И Шарлю пришлось признать, что она действительно немного отстала. Она путала ноты, сбивалась; потом вдруг остановилась и сказала:
— Ах! Все пропало. Мне следовало бы брать уроки, но… — Она закусила губы и прибавила: — Двадцать франков за урок, это слишком дорого!
— Да, действительно… дороговато… — сказал Шарль, глупо усмехаясь. — Но, мне кажется, можно найти и подешевле, есть ведь артисты, которые не очень знамениты, но стоят знаменитостей.
— Поищи таких, — сказала Эмма.
Вернувшись на другой день домой, он взглянул на нее лукаво и не удержался, чтобы не сказать:
— Как ты иногда бываешь упряма! Я был сегодня в Барфешере. И что же! Госпожа Льежар уверяет, что ее три дочери, обучающиеся в монастыре «Милосердие», берут уроки музыки по пятьдесят су за урок, и к тому же у известной учительницы!

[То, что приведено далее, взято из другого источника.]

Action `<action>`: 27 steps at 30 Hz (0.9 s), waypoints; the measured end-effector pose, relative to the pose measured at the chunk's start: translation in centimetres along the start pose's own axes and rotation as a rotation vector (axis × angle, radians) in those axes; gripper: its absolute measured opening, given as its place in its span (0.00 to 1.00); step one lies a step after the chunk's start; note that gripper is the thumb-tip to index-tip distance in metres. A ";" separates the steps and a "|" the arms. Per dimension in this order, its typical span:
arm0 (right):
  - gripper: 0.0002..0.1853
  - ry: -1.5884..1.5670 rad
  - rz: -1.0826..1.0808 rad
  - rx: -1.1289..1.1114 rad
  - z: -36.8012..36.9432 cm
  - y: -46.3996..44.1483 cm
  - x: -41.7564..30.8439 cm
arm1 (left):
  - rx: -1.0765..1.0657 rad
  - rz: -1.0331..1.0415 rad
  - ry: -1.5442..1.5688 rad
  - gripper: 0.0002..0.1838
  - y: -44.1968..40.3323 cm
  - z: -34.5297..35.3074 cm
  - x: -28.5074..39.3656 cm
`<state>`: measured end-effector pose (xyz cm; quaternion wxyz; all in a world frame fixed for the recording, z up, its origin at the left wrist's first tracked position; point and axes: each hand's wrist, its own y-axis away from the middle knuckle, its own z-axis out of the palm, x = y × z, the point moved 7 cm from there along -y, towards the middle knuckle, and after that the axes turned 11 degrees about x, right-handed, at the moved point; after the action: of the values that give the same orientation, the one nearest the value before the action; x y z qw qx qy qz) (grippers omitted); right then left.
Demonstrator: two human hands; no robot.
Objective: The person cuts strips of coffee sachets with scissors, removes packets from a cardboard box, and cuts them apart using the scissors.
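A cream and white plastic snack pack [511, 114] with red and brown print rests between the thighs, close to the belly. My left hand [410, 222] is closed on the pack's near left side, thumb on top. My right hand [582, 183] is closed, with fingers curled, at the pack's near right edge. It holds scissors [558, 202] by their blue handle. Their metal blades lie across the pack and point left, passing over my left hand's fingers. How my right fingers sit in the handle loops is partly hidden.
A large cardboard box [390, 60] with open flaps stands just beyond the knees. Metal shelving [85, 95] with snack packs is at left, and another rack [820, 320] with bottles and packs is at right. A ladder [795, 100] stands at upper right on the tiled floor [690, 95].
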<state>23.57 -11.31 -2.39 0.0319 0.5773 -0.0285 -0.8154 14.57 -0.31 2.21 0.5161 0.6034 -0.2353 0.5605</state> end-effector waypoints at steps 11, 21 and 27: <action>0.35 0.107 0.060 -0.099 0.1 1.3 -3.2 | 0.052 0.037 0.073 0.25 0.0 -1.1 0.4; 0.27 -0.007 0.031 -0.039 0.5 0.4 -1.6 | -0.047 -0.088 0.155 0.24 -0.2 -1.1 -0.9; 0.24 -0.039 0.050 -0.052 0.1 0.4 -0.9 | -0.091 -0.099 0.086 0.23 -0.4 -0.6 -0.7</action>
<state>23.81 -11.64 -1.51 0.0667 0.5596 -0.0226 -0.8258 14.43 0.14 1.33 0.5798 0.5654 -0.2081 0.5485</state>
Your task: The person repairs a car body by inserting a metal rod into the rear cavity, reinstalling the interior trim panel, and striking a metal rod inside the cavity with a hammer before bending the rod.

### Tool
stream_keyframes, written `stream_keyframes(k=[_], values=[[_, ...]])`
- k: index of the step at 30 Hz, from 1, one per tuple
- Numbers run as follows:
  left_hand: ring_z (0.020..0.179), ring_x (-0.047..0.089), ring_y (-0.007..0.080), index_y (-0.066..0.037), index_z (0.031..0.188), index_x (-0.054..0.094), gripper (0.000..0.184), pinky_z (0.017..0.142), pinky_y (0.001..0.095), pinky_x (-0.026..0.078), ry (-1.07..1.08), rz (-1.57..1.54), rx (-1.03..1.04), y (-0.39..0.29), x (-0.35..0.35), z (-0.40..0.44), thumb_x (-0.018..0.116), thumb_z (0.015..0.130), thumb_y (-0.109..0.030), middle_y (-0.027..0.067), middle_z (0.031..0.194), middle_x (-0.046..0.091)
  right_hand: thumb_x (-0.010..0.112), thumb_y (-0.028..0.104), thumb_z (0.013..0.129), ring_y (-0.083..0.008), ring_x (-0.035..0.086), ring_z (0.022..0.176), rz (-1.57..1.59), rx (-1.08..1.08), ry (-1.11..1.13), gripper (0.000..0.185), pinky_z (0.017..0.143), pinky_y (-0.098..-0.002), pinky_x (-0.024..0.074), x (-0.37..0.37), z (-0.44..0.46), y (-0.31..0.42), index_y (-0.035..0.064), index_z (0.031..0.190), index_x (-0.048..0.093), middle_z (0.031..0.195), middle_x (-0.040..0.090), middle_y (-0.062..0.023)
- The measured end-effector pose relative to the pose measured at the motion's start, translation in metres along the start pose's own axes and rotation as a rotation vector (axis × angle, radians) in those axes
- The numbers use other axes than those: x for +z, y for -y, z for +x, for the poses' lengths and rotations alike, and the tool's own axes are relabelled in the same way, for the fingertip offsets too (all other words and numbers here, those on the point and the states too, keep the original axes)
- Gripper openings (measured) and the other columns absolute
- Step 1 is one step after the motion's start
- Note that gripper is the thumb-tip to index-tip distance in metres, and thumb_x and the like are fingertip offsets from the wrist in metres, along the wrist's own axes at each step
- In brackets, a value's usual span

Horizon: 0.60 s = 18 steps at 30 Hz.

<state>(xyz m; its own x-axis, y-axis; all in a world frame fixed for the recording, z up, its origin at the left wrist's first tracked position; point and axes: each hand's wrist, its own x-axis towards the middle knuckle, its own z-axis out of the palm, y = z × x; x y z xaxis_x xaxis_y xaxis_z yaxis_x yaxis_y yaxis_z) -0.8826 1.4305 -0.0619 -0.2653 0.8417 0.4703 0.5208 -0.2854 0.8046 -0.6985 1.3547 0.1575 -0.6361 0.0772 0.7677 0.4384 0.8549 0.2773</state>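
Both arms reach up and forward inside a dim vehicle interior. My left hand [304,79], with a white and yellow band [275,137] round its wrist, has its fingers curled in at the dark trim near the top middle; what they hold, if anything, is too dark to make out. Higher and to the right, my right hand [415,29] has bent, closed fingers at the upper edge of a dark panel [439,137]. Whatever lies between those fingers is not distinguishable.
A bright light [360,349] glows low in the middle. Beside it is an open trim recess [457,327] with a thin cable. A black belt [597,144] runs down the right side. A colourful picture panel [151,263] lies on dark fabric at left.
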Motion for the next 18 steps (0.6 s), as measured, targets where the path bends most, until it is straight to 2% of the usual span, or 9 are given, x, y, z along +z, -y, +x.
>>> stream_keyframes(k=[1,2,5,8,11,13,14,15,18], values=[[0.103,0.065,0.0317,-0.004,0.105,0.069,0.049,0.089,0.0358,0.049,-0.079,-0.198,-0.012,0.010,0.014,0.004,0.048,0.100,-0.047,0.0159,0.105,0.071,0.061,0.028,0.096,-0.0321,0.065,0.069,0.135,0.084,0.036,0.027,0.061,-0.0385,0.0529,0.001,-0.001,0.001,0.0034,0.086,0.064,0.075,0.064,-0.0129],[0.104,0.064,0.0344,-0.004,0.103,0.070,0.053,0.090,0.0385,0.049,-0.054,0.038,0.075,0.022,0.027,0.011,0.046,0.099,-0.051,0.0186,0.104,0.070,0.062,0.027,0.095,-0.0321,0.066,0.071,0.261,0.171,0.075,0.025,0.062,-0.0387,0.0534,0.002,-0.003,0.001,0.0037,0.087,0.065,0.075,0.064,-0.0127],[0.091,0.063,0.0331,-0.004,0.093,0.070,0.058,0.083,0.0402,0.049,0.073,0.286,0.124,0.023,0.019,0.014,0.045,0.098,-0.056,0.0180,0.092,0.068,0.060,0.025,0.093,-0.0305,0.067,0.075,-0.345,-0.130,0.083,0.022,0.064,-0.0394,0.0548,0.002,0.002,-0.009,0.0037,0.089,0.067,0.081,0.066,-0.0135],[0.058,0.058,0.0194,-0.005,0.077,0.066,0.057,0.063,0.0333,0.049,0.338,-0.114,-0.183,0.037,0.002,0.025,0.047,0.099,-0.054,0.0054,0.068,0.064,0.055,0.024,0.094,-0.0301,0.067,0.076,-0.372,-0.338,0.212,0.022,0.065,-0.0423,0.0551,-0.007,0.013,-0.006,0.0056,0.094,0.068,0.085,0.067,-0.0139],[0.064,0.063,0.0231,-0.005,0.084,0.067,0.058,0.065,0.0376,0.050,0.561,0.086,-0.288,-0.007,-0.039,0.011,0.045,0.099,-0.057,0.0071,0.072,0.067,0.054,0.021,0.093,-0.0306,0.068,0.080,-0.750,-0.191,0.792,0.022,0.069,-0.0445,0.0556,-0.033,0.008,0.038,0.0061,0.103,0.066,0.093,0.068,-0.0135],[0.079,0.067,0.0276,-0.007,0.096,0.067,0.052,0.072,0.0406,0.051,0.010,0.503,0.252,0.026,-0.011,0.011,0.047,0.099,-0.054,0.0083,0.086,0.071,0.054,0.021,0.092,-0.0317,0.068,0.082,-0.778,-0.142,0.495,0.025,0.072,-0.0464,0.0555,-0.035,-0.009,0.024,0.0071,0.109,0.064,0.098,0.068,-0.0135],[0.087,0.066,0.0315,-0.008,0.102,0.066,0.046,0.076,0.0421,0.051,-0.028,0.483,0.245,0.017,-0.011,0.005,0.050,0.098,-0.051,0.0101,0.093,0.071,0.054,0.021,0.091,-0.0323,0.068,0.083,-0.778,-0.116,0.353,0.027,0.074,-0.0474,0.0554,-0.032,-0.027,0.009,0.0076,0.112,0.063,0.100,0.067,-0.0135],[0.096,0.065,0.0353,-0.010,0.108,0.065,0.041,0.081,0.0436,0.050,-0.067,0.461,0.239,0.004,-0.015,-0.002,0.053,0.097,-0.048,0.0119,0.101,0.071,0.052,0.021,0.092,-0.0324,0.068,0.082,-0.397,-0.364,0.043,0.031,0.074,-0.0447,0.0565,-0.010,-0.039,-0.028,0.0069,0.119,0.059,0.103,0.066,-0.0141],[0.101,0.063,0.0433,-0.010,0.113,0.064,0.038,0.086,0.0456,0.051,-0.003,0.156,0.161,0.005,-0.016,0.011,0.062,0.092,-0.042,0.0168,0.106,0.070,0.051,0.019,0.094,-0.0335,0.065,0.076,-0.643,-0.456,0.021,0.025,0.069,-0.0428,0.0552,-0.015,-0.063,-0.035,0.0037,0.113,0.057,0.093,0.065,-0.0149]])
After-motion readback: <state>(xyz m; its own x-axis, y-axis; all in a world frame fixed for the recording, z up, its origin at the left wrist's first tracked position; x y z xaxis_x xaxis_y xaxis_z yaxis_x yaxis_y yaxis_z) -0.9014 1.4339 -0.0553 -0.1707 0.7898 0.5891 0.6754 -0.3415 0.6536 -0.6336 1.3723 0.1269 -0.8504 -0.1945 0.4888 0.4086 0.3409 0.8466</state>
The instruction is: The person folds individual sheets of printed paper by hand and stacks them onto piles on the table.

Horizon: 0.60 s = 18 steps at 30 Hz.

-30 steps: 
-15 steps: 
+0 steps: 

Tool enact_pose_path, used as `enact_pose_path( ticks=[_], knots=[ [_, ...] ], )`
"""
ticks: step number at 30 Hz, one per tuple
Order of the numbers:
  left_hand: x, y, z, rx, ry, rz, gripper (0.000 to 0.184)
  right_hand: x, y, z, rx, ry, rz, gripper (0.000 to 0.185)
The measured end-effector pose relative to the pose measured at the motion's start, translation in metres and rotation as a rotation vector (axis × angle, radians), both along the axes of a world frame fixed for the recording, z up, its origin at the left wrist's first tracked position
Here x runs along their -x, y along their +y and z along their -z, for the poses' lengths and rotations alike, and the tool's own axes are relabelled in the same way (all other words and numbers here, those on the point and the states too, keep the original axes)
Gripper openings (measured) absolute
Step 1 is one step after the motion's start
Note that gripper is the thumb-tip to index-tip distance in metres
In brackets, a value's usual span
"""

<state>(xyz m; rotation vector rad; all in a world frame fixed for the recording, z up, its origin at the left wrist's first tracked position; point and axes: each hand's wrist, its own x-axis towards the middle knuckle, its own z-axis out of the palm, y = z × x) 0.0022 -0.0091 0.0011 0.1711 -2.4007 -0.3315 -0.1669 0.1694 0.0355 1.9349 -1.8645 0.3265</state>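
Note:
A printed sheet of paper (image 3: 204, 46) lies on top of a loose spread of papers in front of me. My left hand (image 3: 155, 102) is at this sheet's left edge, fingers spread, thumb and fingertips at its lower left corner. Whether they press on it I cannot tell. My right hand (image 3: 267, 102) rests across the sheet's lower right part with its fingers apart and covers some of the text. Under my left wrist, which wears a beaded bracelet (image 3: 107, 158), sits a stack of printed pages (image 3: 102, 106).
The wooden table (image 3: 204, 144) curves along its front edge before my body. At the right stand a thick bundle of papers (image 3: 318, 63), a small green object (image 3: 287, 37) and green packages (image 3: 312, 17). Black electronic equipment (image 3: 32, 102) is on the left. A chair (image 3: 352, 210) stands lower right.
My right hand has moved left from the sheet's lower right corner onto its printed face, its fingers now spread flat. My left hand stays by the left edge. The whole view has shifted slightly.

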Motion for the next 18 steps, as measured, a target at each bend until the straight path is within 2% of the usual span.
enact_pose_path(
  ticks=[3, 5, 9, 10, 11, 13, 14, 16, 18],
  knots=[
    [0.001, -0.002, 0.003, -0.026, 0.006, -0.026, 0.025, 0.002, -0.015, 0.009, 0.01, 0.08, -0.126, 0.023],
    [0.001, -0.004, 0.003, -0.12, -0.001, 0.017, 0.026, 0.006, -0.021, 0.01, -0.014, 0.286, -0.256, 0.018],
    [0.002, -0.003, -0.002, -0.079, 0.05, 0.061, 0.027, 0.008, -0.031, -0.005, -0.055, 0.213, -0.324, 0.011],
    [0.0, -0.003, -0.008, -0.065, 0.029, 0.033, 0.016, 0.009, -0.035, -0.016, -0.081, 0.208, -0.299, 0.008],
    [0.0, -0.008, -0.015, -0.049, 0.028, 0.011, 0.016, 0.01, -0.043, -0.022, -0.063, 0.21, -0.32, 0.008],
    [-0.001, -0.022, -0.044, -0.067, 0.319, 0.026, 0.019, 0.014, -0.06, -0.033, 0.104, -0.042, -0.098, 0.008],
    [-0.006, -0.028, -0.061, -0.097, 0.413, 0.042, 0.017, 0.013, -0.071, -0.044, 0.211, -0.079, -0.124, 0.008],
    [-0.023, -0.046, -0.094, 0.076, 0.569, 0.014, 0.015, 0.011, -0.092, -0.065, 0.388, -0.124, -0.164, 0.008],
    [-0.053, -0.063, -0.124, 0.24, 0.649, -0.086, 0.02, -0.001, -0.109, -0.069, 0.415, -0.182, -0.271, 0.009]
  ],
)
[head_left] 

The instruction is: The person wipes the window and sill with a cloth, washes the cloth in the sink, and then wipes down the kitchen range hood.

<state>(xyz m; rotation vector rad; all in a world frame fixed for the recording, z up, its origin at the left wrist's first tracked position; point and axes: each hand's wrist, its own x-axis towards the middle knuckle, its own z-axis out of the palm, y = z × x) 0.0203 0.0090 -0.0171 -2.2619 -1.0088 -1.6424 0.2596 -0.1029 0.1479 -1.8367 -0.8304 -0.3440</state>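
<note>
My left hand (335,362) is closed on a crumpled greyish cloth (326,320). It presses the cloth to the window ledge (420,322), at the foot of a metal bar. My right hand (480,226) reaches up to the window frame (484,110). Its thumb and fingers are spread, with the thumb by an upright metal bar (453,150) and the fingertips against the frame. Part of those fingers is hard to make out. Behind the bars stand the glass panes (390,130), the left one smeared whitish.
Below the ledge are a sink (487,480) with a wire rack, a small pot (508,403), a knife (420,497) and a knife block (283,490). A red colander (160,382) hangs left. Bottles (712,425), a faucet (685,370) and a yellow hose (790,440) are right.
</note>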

Она пожала плечами и более не открывала рояля. Но, проходя мимо инструмента (особенно если Бовари оказывался поблизости), вздыхала:
— Ах, бедный мой рояль!
Когда приходили гости, она неуклонно заявляла, что бросила музыку и что не может больше заниматься ею по слишком серьезным причинам. Начинались сожаления. Как жалко, ведь у нее такие способности! Принимались даже уговаривать Бовари. Стыдили его, особенно аптекарь.
— Вы не правы! — говорил он. — Никогда не следует пренебрегать природными дарованиями. Сверх того, подумайте, друг мой, что, побуждая госпожу Бовари заниматься, вы тем самым сберегаете будущие затраты на музыкальное образование вашей дочери. Я нахожу, что матери должны сами учить своих детей. Это мысль Руссо, быть может все еще слишком новая, но ей суждено в будущем восторжествовать, я в этом убежден, так же как и мысли о кормлении детей материнским молоком или идее оспопрививания.
Итак, Шарлю пришлось снова заговорить с Эммой о музыке. Она с горечью ответила, что лучше продать рояль. Но видеть, как его унесут, этот бедный инструмент, доставлявший ей столько тщеславных радостей, было для нее чем-то вроде частичного самоубийства.
— Если бы ты пожелала, — сказал он, — взять иногда урок, знаешь ли, этак время от времени, то ведь это, в конце концов, уже не было бы так разорительно.
— Уроки, — возразила она, — только тогда полезны, когда их берут исправно.
Вот каким способом добилась она от мужа разрешения ездить раз в неделю в город для свиданий с любовником. По истечении месяца многие нашли, что она заметно усовершенствовалась.
Глава V
Это бывало по четвергам. Она вставала спозаранку и неслышно одевалась, из боязни разбудить Шарля, который стал бы упрекать ее за слишком ранние сборы. Потом ходила взад и вперед по комнате, останавливалась у окон, смотрела на площадь. Тусклый рассвет забирался под своды рынка, и над аптекой с запертыми ставнями выступали в бледном мерцании крупные литеры вывески.
Когда часы показывали четверть восьмого, она направлялась к гостинице «Золотой Лев», где Артемиза, зевая, отпирала ей дверь. Служанка выгребала из-под золы уголья для барыни. Эмма ждала на кухне, одна. Время от времени она выходила на двор. Ивер неторопливо запрягал лошадей, выслушивая тетку Лефрансуа, которая, просунув в форточку голову в коленкоровом чепце, давала ему столько поручений и сопровождала их столькими наставлениями, что всякий другой давно сбился бы с толку. Эмма постукивала подошвами ботинок о плиты двора.